IP::addr¶
Description¶
Performs comparison of IP address/subnet/supernet to IP
address/subnet/supernet, or parses 4 binary bytes into an IPv4 dotted
quad address
Syntax¶
IP::addr <addr1>[/<mask>] equals <addr2>[/<mask>]
IP::addr parse [-swap] <binary field> [<offset>]
IP::addr <addr1> mask <mask>
v11 Additions/Changes:
IP::addr parse [-ipv6|-ipv4 [-swap]] <bytearray> [<offset>]
IP address comparison¶
Performs comparison of IP address/subnet/supernet to IP
address/subnet/supernet.
Returns 0 if no match, 1 for a match.
Use of IP::addr is not necessary if the class (v10+)

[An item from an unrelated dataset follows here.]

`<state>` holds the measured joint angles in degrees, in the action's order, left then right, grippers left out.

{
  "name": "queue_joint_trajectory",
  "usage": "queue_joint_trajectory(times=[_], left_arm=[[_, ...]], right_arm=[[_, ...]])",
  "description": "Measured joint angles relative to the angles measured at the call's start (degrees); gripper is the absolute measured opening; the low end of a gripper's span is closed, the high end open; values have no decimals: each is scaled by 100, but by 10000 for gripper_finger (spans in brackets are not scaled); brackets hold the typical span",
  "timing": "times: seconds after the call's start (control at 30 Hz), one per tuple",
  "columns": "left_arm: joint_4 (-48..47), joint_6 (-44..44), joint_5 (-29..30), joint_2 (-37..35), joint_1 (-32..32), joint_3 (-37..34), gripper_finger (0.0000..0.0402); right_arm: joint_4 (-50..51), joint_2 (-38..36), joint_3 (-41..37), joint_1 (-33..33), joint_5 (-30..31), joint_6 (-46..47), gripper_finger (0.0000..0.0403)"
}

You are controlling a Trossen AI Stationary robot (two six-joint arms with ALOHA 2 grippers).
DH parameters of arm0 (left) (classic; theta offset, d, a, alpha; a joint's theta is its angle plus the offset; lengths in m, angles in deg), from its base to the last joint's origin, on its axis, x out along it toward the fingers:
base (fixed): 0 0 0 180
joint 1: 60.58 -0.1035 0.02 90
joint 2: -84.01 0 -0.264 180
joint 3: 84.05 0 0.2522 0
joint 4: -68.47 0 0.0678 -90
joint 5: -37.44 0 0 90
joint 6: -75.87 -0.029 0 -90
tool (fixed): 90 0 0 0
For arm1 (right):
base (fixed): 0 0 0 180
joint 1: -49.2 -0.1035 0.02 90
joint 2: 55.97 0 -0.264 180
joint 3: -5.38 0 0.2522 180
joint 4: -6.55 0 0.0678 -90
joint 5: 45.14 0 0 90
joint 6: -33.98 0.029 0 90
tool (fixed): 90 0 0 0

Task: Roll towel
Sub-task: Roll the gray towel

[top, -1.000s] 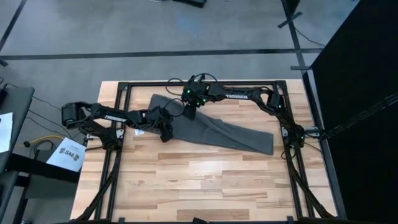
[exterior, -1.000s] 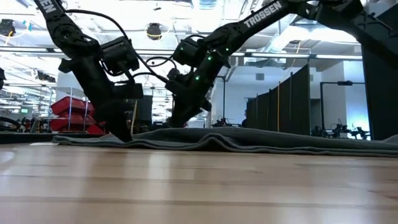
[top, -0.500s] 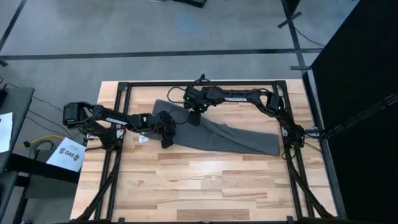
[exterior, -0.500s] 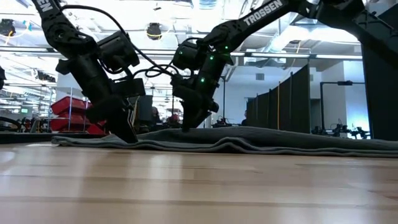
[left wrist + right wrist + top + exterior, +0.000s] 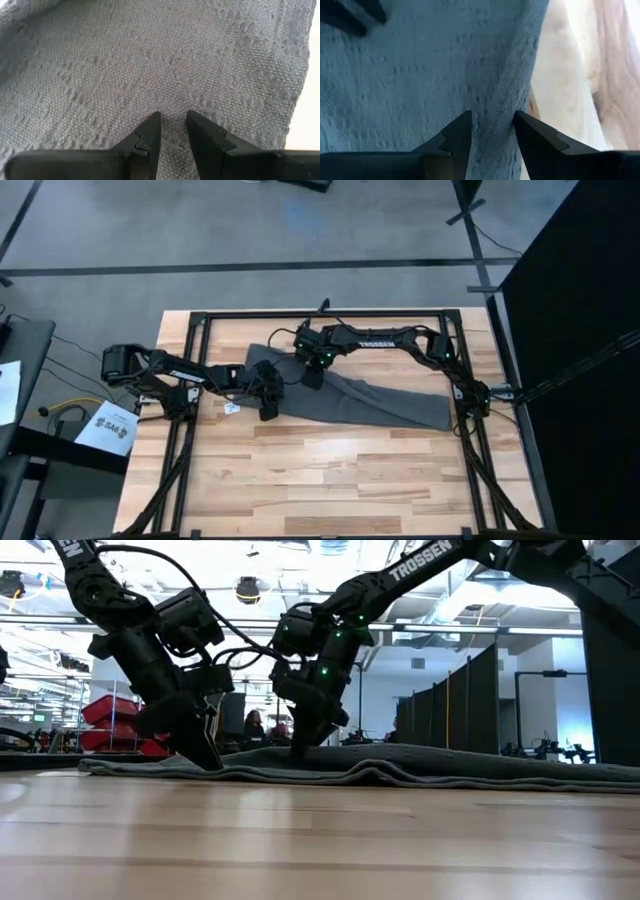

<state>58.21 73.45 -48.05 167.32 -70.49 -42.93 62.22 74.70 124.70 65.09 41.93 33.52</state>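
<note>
- Step, my read: gripping the end of the towel (image 5: pixel 370 395) to start the roll. It lies flat, unrolled, across the far half of the desk (image 5: pixel 330 480), running 10 to 4 o'clock.
- Left hand (image 5: pixel 268 406) at its 9 o'clock end, fingers slightly parted with a nip of cloth between.
- Right hand (image 5: pixel 312 375) just beside, fingers pinching a raised fold near the far edge.
- Next: turn the end over evenly toward 4 o'clock.
- No containers visible.

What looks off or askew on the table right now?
The towel lies skewed across the table, narrowed and creased, not flat. The left tool and right tool each pinch a fold near its end.
</note>
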Motion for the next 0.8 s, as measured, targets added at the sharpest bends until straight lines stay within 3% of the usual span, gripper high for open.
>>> queue_joint_trajectory(times=[0.33,0.8], left_arm=[[-4,-17,36,-2,-2,2,82],[-782,-374,98,-9,-304,470,82]], right_arm=[[-61,-2,0,-17,188,-143,8],[-82,-50,0,-406,1446,-743,0]])
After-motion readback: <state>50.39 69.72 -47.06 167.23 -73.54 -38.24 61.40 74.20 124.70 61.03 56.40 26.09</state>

or matchclass (v9) command is used to perform
the address-to-address comparison.
Does NOT perform a string comparison. To perform a literal string
comparison, simply compare the 2 strings with the appropriate operator
(equals, contains, starts_with, etc) rather than using the IP::addr
comparison.
For versions 10.0 - 10.2.1, use the “slash notation” such as “/16” or
“/24” instead of dotted decimal for the netmask like “/255.255.255.0”.

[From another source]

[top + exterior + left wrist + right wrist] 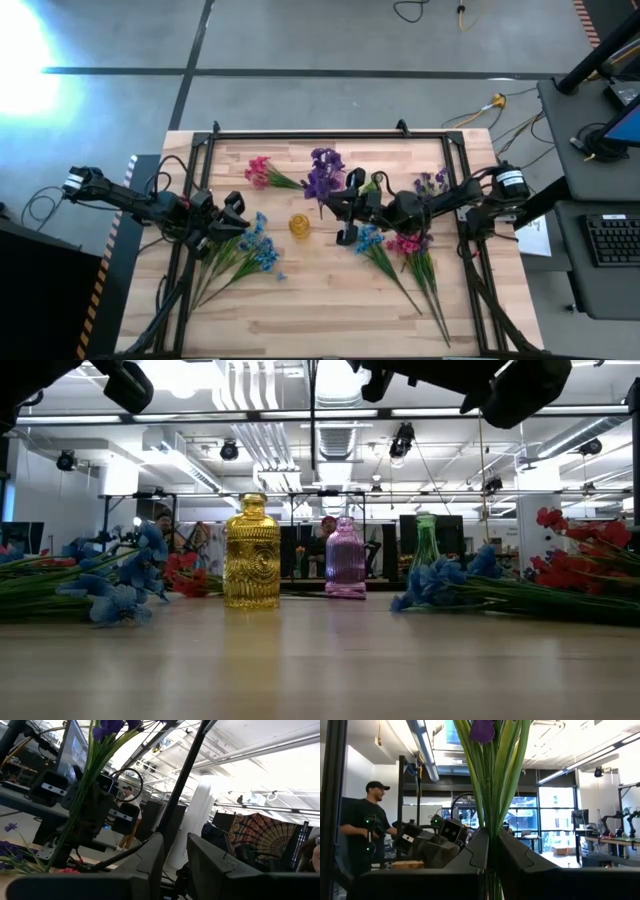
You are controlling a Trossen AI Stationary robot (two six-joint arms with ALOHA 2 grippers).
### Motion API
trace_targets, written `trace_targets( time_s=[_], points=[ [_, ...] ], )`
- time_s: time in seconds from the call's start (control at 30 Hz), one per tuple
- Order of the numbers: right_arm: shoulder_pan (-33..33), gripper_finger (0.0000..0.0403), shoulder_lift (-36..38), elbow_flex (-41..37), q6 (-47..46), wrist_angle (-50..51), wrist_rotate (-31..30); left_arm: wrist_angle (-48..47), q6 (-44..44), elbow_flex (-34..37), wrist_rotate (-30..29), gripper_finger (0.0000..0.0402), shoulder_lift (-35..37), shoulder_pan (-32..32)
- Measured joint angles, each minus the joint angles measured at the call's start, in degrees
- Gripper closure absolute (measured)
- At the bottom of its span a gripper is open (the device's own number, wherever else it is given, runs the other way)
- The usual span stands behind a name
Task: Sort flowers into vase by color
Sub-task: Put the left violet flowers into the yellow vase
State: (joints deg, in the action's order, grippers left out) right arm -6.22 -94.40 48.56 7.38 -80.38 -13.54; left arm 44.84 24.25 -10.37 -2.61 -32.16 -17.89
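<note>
On the wooden counter (330, 300), the squat yellow glass vase (299, 225) stands near the middle. The pink glass vase (345, 558) and the slim green glass vase (426, 542) stand farther back in the low view. Blue sprigs (255, 250) lie to its left, beside the left claw (236, 212). The right claw (350, 190) hangs right of it, closed around purple sprigs (322, 172). Red-pink sprigs (260, 172) lie at the back left.

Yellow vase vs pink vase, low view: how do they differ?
Colour: the yellow vase is golden, the pink vase pinkish-purple. Size in the picture: the yellow vase looks taller and wider than the pink vase. Pattern: the yellow vase has a round embossed motif, the pink vase vertical ribs. Both stand upright on the table, glassy, with no flowers in them.
</note>
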Motion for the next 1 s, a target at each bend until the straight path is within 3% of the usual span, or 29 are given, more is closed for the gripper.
trace_targets(
  time_s=[1.0],
  points=[
    [0.28, 0.0385, -5.34, 8.75, -1.33, 0.00, 0.00, -0.43, 0.02, 0.00, 0.00, 0.0327, 0.00, 0.00]
  ],
)
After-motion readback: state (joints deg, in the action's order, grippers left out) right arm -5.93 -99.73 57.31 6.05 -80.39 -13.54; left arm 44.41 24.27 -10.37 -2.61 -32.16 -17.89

The latter dotted decimal netmask notation passes iRule validation in
versions 10.0 - 10.2.1, but does not reliably work. You can, however,
specify the IP and mask as follows: “10.1.1.0 mask 255.255.255.0” (no
slash at all with double quotes). The dotted decimal notation for / is
restored in version 10.2.2. (bug id 347628)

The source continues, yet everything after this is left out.